▸ TASK ITEM
Transcribe exactly the lines from the top of the records below through the line that holds "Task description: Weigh", both included, with no pictures.

(Saved entries)
================

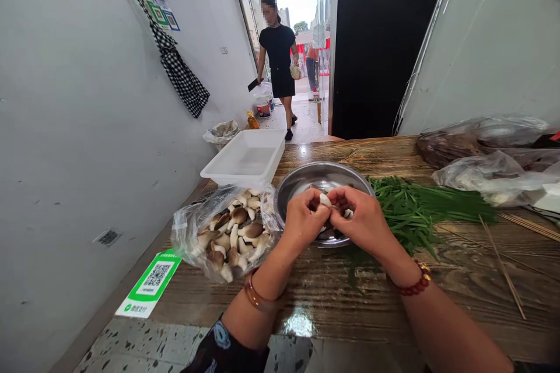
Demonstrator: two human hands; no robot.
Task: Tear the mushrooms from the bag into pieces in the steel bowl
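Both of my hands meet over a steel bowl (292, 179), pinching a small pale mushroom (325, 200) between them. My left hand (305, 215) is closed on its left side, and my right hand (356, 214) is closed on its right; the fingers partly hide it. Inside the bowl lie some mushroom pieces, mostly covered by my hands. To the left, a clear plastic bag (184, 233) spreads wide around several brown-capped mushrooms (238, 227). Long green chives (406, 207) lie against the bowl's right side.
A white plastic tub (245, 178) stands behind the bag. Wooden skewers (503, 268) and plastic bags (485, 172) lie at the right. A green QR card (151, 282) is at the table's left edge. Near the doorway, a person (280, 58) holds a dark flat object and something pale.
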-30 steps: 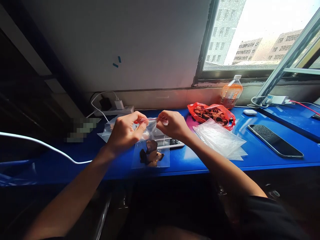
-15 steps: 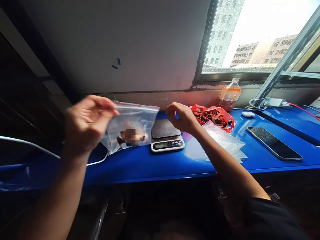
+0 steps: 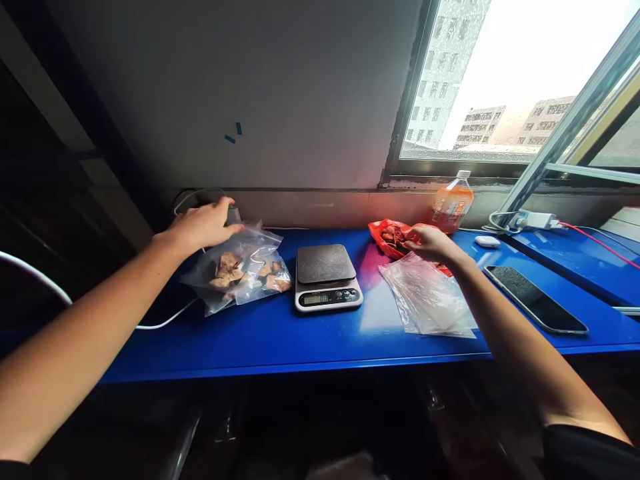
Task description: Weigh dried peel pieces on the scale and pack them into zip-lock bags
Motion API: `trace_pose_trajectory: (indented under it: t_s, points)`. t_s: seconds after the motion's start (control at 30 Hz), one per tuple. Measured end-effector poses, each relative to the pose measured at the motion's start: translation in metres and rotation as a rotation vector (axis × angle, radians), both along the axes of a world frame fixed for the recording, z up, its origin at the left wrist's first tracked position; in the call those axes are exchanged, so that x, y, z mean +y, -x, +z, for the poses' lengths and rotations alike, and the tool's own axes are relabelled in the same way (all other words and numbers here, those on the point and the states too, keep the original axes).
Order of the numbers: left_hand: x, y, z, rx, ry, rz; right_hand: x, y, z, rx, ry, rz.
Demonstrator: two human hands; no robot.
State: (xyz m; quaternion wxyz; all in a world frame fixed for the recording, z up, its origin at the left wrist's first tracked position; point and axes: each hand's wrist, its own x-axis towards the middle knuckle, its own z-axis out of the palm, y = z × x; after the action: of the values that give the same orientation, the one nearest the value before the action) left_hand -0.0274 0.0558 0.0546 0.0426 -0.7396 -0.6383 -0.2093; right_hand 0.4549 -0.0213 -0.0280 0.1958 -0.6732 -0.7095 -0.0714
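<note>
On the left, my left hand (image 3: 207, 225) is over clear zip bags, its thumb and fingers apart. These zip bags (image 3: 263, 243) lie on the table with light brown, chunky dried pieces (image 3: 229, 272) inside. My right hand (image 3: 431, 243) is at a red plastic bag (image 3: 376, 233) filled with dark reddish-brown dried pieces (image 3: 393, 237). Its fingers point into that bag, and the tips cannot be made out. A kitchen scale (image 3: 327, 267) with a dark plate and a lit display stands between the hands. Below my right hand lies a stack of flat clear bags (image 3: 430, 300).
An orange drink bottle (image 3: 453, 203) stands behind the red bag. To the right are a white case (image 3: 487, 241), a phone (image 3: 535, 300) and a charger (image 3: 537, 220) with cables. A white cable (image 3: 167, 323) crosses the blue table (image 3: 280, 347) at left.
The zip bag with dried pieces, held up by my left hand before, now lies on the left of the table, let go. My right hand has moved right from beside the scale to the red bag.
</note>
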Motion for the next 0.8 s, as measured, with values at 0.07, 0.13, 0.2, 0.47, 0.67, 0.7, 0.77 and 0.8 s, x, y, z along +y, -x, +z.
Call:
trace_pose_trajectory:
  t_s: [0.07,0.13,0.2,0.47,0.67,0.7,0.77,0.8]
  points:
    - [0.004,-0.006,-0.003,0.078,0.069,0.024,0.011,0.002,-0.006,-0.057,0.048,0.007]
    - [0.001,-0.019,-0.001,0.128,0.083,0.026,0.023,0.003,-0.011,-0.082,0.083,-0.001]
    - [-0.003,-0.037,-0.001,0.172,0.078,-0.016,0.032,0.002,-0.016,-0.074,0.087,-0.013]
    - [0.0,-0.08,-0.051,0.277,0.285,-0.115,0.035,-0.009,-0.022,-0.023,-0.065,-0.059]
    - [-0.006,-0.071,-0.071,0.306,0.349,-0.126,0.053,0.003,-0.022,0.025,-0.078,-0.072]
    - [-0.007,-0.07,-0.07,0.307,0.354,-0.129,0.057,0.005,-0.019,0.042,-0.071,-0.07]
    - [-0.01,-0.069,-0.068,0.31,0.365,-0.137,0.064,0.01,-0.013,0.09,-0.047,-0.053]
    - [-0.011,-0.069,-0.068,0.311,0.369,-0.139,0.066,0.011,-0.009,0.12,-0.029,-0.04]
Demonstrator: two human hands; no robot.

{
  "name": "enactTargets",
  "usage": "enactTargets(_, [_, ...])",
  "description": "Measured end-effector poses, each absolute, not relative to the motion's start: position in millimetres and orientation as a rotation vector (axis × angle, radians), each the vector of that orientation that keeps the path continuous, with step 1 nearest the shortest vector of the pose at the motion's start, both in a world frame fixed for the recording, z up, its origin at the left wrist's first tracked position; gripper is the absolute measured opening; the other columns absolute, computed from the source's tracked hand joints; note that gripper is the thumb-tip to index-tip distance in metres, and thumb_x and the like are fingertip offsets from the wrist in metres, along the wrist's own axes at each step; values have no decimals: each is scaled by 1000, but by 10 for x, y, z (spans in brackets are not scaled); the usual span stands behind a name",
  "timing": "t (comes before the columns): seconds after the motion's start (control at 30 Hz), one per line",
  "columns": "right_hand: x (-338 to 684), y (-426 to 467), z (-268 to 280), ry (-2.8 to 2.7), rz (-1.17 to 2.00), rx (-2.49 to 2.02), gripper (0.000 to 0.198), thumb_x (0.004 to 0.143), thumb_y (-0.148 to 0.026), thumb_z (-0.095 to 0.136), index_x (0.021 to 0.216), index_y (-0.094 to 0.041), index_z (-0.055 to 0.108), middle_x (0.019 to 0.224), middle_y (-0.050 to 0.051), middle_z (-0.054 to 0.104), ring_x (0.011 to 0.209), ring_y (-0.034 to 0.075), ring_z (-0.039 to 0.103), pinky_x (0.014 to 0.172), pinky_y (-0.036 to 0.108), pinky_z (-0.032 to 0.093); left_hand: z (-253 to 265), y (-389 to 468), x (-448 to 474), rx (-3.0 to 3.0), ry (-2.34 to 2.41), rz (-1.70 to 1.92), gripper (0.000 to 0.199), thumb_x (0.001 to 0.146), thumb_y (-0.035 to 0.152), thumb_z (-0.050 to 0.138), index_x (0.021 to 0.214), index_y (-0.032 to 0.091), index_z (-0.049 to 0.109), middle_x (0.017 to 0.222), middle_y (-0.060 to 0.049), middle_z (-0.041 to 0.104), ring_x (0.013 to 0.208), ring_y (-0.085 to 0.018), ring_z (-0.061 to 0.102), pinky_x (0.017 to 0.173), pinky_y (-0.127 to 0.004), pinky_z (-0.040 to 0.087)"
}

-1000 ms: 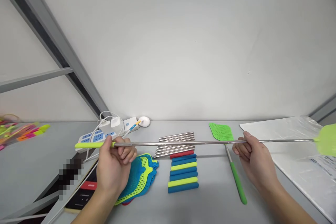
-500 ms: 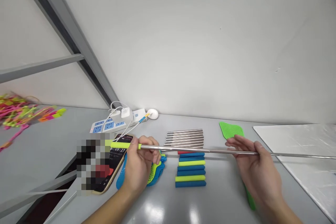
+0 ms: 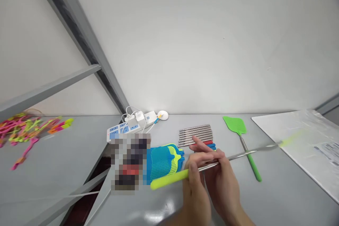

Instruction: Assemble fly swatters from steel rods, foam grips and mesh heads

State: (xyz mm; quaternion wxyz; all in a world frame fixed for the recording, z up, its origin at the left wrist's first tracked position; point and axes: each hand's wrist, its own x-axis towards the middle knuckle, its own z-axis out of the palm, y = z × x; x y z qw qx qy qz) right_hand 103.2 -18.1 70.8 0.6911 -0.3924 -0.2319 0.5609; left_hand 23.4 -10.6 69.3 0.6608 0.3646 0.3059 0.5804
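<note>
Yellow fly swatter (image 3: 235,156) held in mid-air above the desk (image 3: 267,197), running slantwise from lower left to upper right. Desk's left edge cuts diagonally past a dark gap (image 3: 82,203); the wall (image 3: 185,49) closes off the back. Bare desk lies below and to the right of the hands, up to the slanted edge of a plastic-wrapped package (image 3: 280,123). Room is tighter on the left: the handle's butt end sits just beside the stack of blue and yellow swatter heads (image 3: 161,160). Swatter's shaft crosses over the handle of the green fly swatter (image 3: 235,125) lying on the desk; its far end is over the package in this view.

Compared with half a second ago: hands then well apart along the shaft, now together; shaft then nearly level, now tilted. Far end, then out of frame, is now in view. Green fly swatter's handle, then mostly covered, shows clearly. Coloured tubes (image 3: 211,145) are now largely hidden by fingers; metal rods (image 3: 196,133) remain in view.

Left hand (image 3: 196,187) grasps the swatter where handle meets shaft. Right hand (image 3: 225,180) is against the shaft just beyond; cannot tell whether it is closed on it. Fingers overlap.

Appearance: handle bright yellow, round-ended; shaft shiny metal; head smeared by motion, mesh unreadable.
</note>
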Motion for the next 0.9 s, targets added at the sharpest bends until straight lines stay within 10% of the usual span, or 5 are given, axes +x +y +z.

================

▸ SOLUTION TO THIS PROBLEM
Demonstrator: two human hands; no robot.
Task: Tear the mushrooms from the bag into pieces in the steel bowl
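Both of my hands meet over a steel bowl (292, 179), pinching a small pale mushroom (325, 200) between them. My left hand (305, 215) is closed on its left side, and my right hand (356, 214) is closed on its right; the fingers partly hide it. Inside the bowl lie some mushroom pieces, mostly covered by my hands. To the left, a clear plastic bag (184, 233) spreads wide around several brown-capped mushrooms (238, 227). Long green chives (406, 207) lie against the bowl's right side.
A white plastic tub (245, 178) stands behind the bag. Wooden skewers (503, 268) and plastic bags (485, 172) lie at the right. A green QR card (151, 282) is at the table's left edge. Near the doorway, a person (280, 58) holds a dark flat object and something pale.
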-30 steps: 
-15 steps: 
+0 steps: 
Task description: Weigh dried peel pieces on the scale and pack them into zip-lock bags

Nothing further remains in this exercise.